Therefore, JE has several unique and original defence
structures: (1) endocytosis and decomposition of exogenous
factors by neutrophils with chemotactic activity in the JE;
(2) self-cleansing and anti-bacterial action of the gingival
crevicular fluid; (3) exfoliation of the JE cell layer; and
(4) endocytosis and decomposition of exogenous factors by
the JE itself [26,27].
The oral cavity is constantly exposed to attack from
physical, chemical and bacterial insults. OE is a thick mucosal
epithelium that protects hard- and soft tissues from exoge-
nous stimulation. However, penetration of the teeth through
the OE into the oral cavity compromises this barrier, so the
gingiva must form a strong impenetrable bond with the tooth
surface in order to maintain the protection of the submucosal
tissue. This seal around the tooth extends from the bottom of
the OSE to the top of the alveolar bone and comprises both
epithelial and connective tissue components (Fig. 1). The
attachment structure is usually 2 mm in width and is termed
the ‘‘biologic width’’. Approximately 0.5–1 mm of this width
is JE, a stratified squamous epithelium that attaches to the
cervical enamel layer in younger generations, and moves
progressively to the cementum layer around the tooth root as
patients age [28]. Chronic inflammation of the periodontal
tissue destroys these adhesion structures, allowing disease to
spread easily to the periodontal tissue.
2.1.2. Epithelial structure around dental implant
The mucosa surrounding implants also forms a seal that is
comparable to the JE. This peri-implant junction is composed
of three types of epithelium: peri-implant epithelium (PIE),
peri-implant sulcular epithelium (PISE), and oral epithelium
(OE) [28–30] (Fig. 1). In addition, there is a biologic width of 3–
4 mm around implant, slightly longer than that around natural
tooth [21]. The PIE performs a similar epithelial attachment
function to the JE, and forms from the OE within 2–3 weeks after
implantation. Morphologically, PIE is composed of a thin layer of
3–4 cells, and has immunoglobulins, neutrophils, lymphocytes
and plasma cells, in a wide intercellular space, which together
protect the underlying tissue from deleterious exogenous
factors [13]. However, despite oral mucosa contacting both
the implant abutment and implant body immediately after
placement, the PIE often ultimately contacts only the implant
body because of on-going bone resorption around the implant
as the implant-abutment interface becomes a cause of
inflammation [21,31] (Fig. 3). Because of the shifting nature of
this bone level, it is challenging to predict the condition of the
gingiva after implant surgery. Furthermore, the PIE has a much
lower functional sealing capacity than JE, despite having very
similar epithelial structures (Fig. 2; middle panels) [11,12,32,33].

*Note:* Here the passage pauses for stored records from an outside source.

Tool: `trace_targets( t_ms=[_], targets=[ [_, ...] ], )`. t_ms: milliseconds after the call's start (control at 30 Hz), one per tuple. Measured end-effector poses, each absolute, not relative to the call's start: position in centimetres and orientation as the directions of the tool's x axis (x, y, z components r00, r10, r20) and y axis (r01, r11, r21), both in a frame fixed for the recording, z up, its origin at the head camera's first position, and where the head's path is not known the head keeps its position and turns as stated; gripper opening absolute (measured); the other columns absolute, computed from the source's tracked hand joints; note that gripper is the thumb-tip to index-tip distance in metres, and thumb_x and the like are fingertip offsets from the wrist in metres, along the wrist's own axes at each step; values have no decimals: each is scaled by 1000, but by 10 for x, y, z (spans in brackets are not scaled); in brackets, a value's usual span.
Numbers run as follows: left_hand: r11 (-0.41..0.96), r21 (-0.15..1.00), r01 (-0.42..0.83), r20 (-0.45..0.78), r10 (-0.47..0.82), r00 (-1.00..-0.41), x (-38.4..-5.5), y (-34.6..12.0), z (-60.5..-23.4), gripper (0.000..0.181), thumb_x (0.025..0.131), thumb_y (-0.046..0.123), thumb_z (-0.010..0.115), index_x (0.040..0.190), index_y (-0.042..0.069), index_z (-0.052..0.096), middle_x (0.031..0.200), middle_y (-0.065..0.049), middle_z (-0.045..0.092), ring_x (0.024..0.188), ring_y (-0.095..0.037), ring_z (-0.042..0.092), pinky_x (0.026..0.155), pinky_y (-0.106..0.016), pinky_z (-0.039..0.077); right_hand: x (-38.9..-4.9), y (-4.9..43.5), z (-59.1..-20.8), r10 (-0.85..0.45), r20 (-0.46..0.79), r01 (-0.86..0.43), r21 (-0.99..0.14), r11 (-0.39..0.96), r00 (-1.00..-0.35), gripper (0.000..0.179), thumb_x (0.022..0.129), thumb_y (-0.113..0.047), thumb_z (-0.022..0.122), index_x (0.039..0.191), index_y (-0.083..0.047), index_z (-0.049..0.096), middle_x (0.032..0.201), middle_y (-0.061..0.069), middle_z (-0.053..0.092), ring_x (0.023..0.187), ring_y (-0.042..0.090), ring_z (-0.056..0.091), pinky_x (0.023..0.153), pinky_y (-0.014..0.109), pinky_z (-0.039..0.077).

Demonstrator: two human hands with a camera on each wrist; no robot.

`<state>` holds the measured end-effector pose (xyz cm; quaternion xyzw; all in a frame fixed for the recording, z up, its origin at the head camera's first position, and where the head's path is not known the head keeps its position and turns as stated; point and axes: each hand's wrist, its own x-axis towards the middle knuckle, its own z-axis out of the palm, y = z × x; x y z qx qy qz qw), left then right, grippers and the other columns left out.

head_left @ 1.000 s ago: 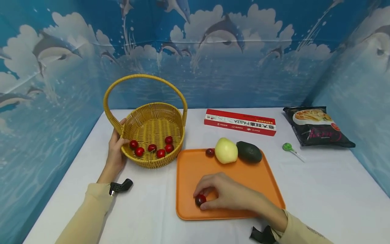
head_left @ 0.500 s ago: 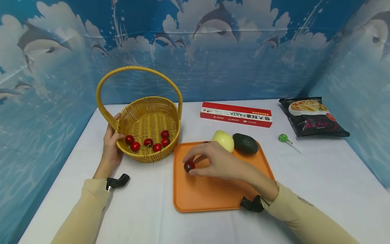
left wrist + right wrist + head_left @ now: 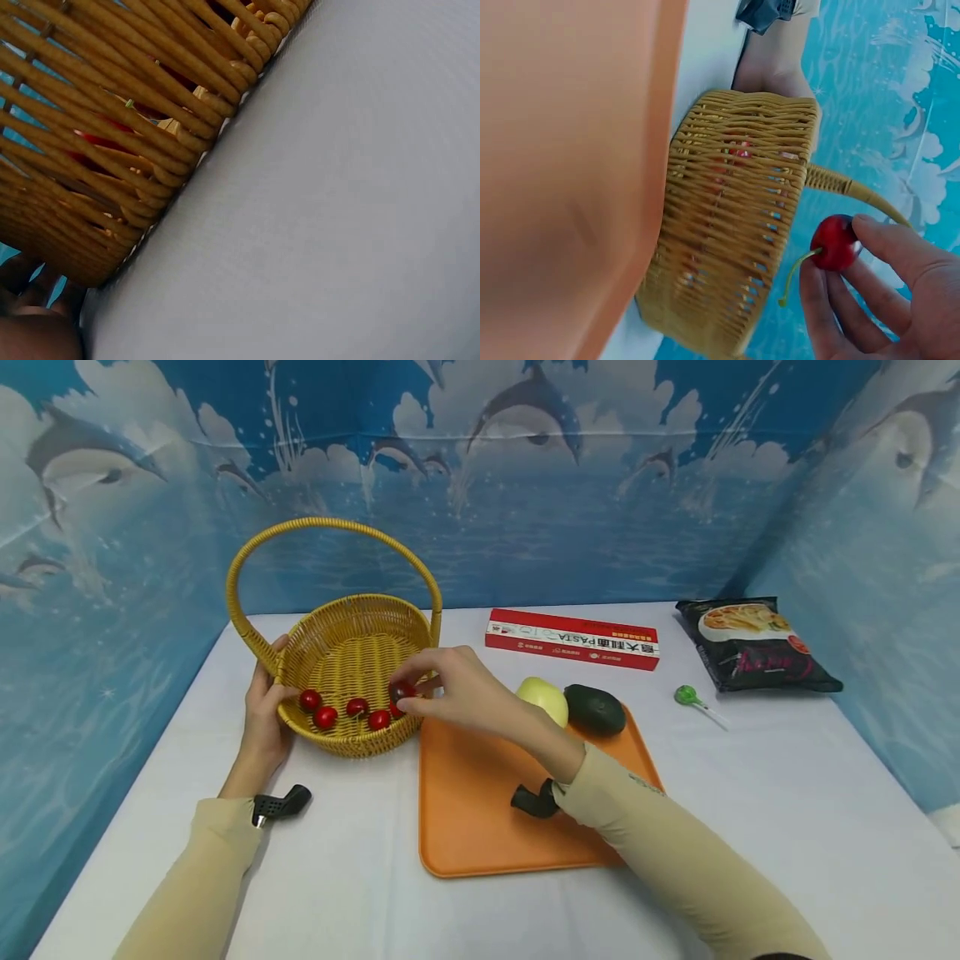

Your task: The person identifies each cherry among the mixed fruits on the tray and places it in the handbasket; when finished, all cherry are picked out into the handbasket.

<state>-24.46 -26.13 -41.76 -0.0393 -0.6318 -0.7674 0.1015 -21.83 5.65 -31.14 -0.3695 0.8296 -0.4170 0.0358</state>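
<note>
While the white tabletop (image 3: 750, 793) carries everything, the step in hand is judged to be the placing of a small red cherry with a green stem (image 3: 835, 242) into the round yellow woven basket with an arched handle (image 3: 352, 643). The basket is steadied at its near-left rim by the left hand (image 3: 262, 718), whose grip is curled round the wicker. The flat orange plastic tray (image 3: 480, 810) lies just beside the basket. The cherry is pinched between thumb and fingertips of the right hand (image 3: 457, 689) and is held over the basket's right rim, above the red cherries already inside (image 3: 325, 717). To do the step well, the cherry should be lowered close to the woven floor before the pinch is relaxed, so that it is not bounced out, and the basket should be kept still.

The pale yellow-green round fruit (image 3: 546, 697) is partly covered by the right forearm, beside the dark green avocado (image 3: 595, 708). Anything on the tray behind the wrist cannot be made out. In the left wrist view only wicker and cloth are shown; the hand itself is a blur at the corner.
</note>
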Motion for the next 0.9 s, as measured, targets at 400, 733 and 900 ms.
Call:
trace_targets(
  t_ms=[400, 733, 900],
  targets=[
    [-199, 959, 202, 183, -111, -977, -245, -262, -419, 78, 89, -5, 39, 161, 24, 42, 166, -5, 35, 146, -25, 37, 109, -21, 41, -240, 21, -317, -542, 227, -505, -740, 444, -809, 29, 98, -20, 76, 124, -8, 76, 118, 4, 77, 110, 17, 73, 91, 25, 57],
    [-200, 957, 209, 191, -109, -976, -245, -263, -417, 79, 89, -6, 39, 163, 23, 40, 168, -4, 33, 148, -25, 36, 110, -21, 40, -259, 5, -325, -494, 229, -477, -746, 465, -839, 31, 100, -19, 73, 129, -9, 73, 122, 6, 75, 115, 20, 70, 96, 29, 55],
    [-212, 955, 208, 188, -110, -976, -245, -261, -417, 78, 89, -7, 38, 162, 22, 41, 168, -5, 33, 148, -26, 36, 110, -21, 40, -268, 7, -332, -460, 220, -439, -778, 449, -860, 40, 100, -20, 73, 138, -8, 68, 133, 7, 72, 123, 21, 67, 96, 26, 56]
  ],
)
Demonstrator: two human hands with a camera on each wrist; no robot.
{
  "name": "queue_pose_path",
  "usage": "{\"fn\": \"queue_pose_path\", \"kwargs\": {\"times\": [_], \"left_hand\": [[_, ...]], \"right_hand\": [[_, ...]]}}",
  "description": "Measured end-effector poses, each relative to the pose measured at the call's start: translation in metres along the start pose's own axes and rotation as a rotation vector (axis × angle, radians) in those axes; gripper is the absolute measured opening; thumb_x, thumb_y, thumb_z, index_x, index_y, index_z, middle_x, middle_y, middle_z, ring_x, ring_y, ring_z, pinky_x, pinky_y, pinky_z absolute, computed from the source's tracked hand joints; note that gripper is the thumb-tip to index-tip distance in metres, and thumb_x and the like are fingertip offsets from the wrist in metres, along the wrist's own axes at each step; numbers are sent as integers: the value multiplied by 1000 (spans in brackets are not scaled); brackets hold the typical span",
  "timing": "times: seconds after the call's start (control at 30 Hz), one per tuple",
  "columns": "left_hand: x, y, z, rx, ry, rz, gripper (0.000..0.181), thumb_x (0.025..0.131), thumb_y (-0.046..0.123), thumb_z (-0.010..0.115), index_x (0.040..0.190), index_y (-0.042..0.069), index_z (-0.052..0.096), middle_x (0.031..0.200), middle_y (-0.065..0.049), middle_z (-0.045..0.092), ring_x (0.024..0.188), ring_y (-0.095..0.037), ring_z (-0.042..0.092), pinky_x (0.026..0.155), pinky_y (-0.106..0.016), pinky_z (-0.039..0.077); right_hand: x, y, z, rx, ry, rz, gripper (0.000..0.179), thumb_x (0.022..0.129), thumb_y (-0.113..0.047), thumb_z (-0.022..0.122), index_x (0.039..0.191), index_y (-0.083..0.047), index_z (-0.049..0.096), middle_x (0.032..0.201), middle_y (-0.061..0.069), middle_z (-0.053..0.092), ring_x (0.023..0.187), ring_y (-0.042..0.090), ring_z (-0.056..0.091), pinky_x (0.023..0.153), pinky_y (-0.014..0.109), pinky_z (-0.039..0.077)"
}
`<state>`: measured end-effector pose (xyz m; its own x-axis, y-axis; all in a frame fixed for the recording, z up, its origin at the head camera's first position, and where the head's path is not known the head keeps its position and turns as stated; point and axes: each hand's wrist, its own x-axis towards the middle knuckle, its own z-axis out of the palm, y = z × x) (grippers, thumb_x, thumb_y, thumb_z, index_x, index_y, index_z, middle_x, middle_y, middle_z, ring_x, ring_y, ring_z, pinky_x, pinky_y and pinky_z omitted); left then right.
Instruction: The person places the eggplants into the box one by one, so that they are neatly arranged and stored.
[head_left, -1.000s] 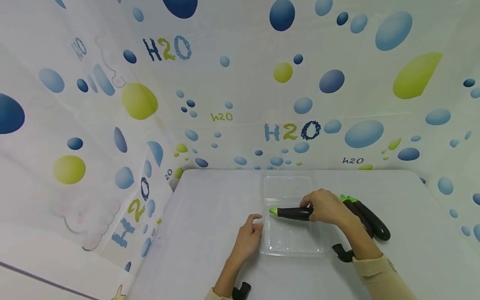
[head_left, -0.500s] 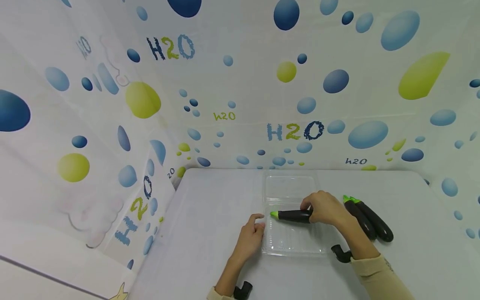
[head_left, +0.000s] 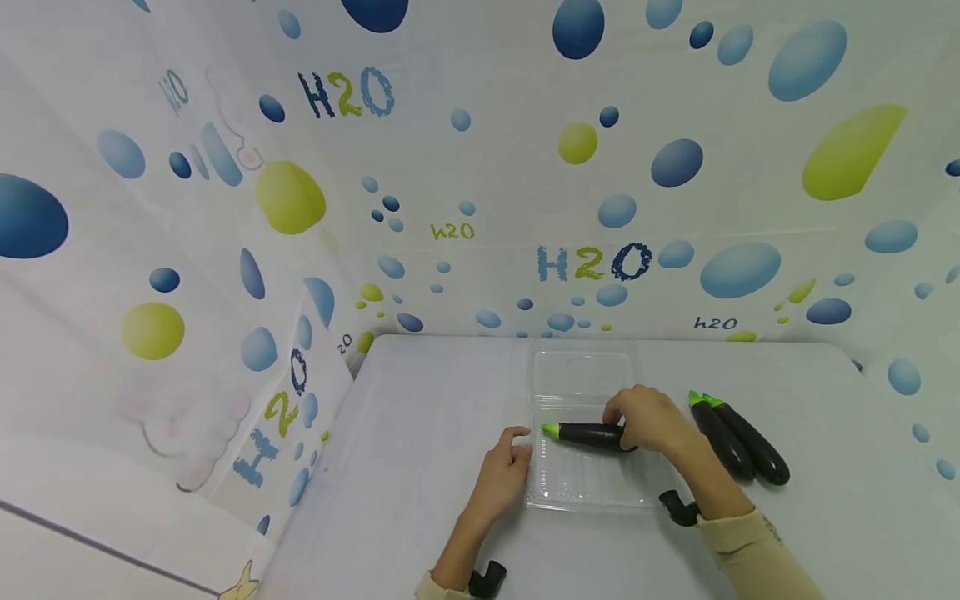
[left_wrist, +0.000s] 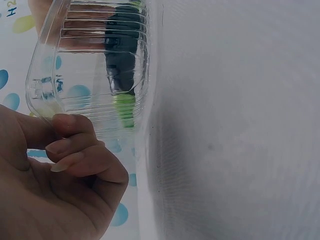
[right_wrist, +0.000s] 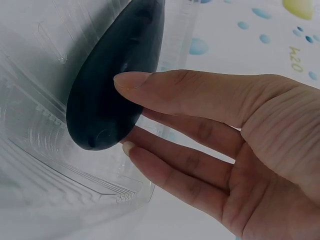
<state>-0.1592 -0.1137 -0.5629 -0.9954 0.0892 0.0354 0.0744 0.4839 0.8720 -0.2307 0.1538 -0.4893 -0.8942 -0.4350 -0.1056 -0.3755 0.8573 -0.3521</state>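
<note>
A dark eggplant (head_left: 588, 434) with a bright green tip lies lengthwise across the near tray of an open clear plastic clamshell container (head_left: 585, 505). My right hand (head_left: 651, 418) holds the eggplant's thick end. In the right wrist view, the thumb presses on top of the eggplant (right_wrist: 112, 80) and the other fingers reach along its far side. My left hand (head_left: 501, 473) is at the container's left edge. Its fingers are curled at the clear rim (left_wrist: 37, 65) in the left wrist view, and the eggplant (left_wrist: 121, 62) shows through the plastic wall.
Two more eggplants, one nearer (head_left: 722, 437) and one behind it (head_left: 753, 443), lie side by side on the white table (head_left: 420, 433) to the right. The container's lid (head_left: 581, 372) lies folded back. A patterned curtain (head_left: 495, 167) stands behind the table.
The eggplant's thick end has come down slightly toward the tray in my right hand, which shifts a little. My left hand stays at the container's edge. The head view has shifted slightly.
</note>
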Motion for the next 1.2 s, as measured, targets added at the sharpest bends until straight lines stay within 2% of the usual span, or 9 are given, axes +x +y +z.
{"fn": "queue_pose_path", "kwargs": {"times": [0.17,0.37,0.7,0.9,1.2], "left_hand": [[0,0,1,-1,-3,-1,30,106,16,56,134,5,59,68,8,55,58,-6,47,54,-24,38],[1,0,2,2,-9,-6,30,107,18,55,135,6,58,68,7,54,56,-6,45,52,-24,36],[1,0,2,27,-6,1,30,107,18,55,134,6,59,68,8,55,56,-5,45,54,-24,38],[0,1,1,27,-4,0,30,107,17,55,134,5,59,69,8,55,57,-6,46,54,-24,38],[0,1,0,19,-7,-8,30,107,17,55,134,6,59,68,8,54,56,-6,45,53,-25,36]], "right_hand": [[0,1,2,-11,3,9,37,65,2,92,96,-14,81,95,0,75,90,23,66,80,46,55],[-1,0,1,-35,15,1,41,66,2,91,103,-10,80,96,0,76,90,24,67,78,45,55],[-5,0,-3,-44,45,10,41,72,6,84,110,-8,78,100,4,76,90,26,70,75,44,57],[-7,2,-5,-27,45,21,40,73,3,85,111,-8,78,100,5,76,85,22,70,70,41,56],[-14,7,-13,-4,68,13,35,75,1,85,108,-7,77,100,7,76,87,24,69,71,43,56]]}}
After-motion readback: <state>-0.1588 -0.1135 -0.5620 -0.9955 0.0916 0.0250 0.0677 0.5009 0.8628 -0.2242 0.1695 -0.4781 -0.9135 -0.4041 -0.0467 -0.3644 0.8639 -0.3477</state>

The lower adhesion of the OE to titanium seems to be caused by
the electrostatic characteristics of the implant and ion elution
(Fig. 2; right line) [34–36], but the precise reason remains unclear.
2.2. Interface structure between soft-tissue and tooth/
implant
2.2.1. Structure of the interface between the tooth and
gingivae
The JE, which seals the periodontal tissue from the oral cavity,
is surrounded on a basement membrane (BM) comprising two
layers (internal and external basement laminae (IBL and EBL,
respectively)), which are divided into electron-lucent and
electron-dense laminae (the lamina lucida (LL) and lamina
densa (LD), respectively), through which the epithelial cells of
the JE attaches to tooth surface [37,38]. On the enamel side, the
LL connects to the JE cells, an interaction that is reinforced by
hemidesmosomes, epithelial adhesion plaques that tack the
plasma membrane of the epithelial cells to the adjacent LL.
The LD is connected to the enamel [37,38]. The BM forms an
interface between the epithelial and connective tissue [39,40].
At the dento–JE interface, it is visible on an electron micrograph
as a 60–150 nm-wide band of low (LL) and high (LD) electron
density. The BM is composed of structural proteins such as type
IV collagen, fibronectin and laminin [41,42].
The gingival JE is slightly different from the other epithelium,
in that it also has an EBL, which consists of a LL, LD and a
lamina fibroreticularis (sublamina densa). The LL connects to
the basal cells of the JE, reinforced by hemidesmosomes, while
the LD connects to the lamina fibroreticularis [43,44].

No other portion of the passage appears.